In The Comrades and the Mullahs, Ananth Krishnan and Stanly Johny examine what Beijing’s interests are and the drivers of its foreign policy, and, more specifically, how its new Silk Road project—the Belt and Road Initiative—is shaping China–Afghan relations. They look at how Afghanistan has emerged as a key point on the corridor heading west from Xinjiang, and discuss the Xinjiang factor, drawing on their travels to China’s western frontiers, as well as the internal dynamics that are pushing Beijing’s westward march.
Another factor is the East Turkestan Islamic Movement and the terror groups that are leading to an increasingly securitized approach to China’s western regions and beyond, including possible Chinese plans to deploy special forces along the China–Afghan border areas in the Wakhan corridor and Badakhshan region.
Co-author Ananth Krishnan says, “China, both as an immediate neighbour of Afghanistan and as a superpower-in-waiting, stands uniquely placed to shape Afghanistan’s future. Yet curiously, the China-Afghanistan relationship remains little understood.
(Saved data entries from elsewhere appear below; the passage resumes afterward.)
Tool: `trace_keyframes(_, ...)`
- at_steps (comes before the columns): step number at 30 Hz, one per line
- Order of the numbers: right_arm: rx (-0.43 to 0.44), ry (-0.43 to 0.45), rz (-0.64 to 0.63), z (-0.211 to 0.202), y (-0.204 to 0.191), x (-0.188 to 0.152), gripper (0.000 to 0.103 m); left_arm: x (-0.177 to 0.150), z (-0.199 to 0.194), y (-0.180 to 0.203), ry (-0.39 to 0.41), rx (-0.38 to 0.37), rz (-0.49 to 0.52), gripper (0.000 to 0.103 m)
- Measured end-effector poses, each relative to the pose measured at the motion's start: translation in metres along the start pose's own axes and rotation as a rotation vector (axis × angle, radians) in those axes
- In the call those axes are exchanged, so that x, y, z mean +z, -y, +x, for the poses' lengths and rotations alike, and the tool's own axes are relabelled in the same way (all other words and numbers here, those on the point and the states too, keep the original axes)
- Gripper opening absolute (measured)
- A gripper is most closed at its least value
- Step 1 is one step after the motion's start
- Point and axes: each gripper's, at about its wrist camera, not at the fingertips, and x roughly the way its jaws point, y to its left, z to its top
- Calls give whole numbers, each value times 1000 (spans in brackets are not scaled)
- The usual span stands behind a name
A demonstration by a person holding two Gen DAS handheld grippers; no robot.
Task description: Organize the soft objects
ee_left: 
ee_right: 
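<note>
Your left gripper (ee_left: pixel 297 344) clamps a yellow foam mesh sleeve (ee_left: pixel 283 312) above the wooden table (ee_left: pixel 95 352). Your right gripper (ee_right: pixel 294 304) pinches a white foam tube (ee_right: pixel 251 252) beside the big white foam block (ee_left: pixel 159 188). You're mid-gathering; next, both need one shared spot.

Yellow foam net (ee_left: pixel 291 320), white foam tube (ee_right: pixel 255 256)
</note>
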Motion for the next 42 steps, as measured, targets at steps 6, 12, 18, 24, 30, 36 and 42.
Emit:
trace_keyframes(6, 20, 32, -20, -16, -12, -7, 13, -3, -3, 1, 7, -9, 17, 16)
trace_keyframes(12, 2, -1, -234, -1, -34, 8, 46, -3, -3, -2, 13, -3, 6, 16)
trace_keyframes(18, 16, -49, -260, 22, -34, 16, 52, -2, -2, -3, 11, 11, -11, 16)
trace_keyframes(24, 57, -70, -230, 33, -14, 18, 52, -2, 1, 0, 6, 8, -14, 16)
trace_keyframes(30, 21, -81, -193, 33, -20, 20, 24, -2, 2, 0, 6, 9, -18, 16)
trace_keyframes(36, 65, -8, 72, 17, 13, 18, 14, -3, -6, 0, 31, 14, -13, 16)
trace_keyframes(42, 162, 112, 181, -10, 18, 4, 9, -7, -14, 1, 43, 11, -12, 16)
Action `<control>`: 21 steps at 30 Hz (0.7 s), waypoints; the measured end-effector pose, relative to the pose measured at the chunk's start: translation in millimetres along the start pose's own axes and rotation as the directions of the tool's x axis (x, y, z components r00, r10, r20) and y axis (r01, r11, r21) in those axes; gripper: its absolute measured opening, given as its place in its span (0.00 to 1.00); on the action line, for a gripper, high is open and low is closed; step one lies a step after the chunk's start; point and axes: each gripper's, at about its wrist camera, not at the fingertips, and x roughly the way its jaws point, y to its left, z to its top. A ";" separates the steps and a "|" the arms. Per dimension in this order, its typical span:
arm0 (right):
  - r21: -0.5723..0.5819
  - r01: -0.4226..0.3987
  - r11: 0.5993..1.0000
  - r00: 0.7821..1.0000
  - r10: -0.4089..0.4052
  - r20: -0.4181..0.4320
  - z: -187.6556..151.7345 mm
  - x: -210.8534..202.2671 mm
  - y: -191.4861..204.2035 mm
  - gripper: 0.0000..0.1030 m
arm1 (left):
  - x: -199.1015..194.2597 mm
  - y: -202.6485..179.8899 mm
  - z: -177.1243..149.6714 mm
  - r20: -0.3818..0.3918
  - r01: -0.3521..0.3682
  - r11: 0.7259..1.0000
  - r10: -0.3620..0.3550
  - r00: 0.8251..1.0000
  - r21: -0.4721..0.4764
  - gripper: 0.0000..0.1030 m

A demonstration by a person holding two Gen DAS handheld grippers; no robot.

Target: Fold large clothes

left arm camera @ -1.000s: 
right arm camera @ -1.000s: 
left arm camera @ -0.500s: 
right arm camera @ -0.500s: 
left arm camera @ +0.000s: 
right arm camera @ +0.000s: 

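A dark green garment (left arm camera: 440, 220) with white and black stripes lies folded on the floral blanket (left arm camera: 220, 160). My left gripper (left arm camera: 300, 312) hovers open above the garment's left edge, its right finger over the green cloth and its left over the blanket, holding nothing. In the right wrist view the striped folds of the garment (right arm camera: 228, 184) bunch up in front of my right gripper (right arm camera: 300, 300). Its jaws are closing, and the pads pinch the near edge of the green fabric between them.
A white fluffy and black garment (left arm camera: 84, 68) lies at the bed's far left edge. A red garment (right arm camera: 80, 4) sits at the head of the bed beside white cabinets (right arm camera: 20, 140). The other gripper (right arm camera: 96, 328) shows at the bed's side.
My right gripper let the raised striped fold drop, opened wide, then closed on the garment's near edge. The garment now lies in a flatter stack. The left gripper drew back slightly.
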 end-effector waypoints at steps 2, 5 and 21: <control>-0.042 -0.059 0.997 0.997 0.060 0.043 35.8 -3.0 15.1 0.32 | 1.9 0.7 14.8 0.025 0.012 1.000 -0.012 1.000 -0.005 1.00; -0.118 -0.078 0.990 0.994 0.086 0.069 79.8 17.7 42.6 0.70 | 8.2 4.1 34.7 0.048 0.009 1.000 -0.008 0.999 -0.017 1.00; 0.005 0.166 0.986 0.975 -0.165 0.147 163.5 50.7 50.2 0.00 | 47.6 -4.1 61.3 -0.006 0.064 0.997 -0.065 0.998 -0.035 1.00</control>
This book, the first to focus on this crucial relationship, helps separate the hype from fact and lifts the veil on how Beijing sees its western neighbour. The U.S. exit brought celebration in Beijing, seen as an example of Western decline. Yet it also brought deep concern on what Taliban rule may mean for the region’s security and stability. China does not want to repeat the mistakes of the West. Yet more than ever, Beijing is willing to insert itself as a power player abroad. This book tries to capture this fascinating and evolving dichotomy.”
Co-author Stanly Johny says, “The American withdrawal from Afghanistan, after 20 years of war, was one of the defining moments of Asian geopolitics in the 21st century. The pullback and the Taliban’s return to power in Kabul took place at a time when the global contest between the United States and China was already heating up. For Beijing, the withdrawal of the United States from one of its backyard countries is welcome news. But when it’s preparing to chart a new path of engagement with Afghanistan’s new rulers, the biggest challenge before the comrades in Beijing is Afghanistan’s history itself. This book tells the story of both Afghanistan’s complex history and the challenges it offers to China at a time when Asian geopolitics is undergoing a paradigm shift.”
Swati Chopra, Executive Editor, HarperCollins India, says, “India’s immediate neighbourhood has always been volatile – the US withdrawal from Afghanistan in 2021, and the effective ending of the post-9/11 American ‘war on terror’, created the perfect conditions for yet another geopolitical upheaval. In The Comrades and the Mullahs, Ananth Krishnan and Stanly Johny not only provide historical context and dissect the power play, they also consider the consequences of China’s increasing inroads into India’s neighbourhood, and the effect this would have on subcontinental dynamics in the immediate and long-term future.”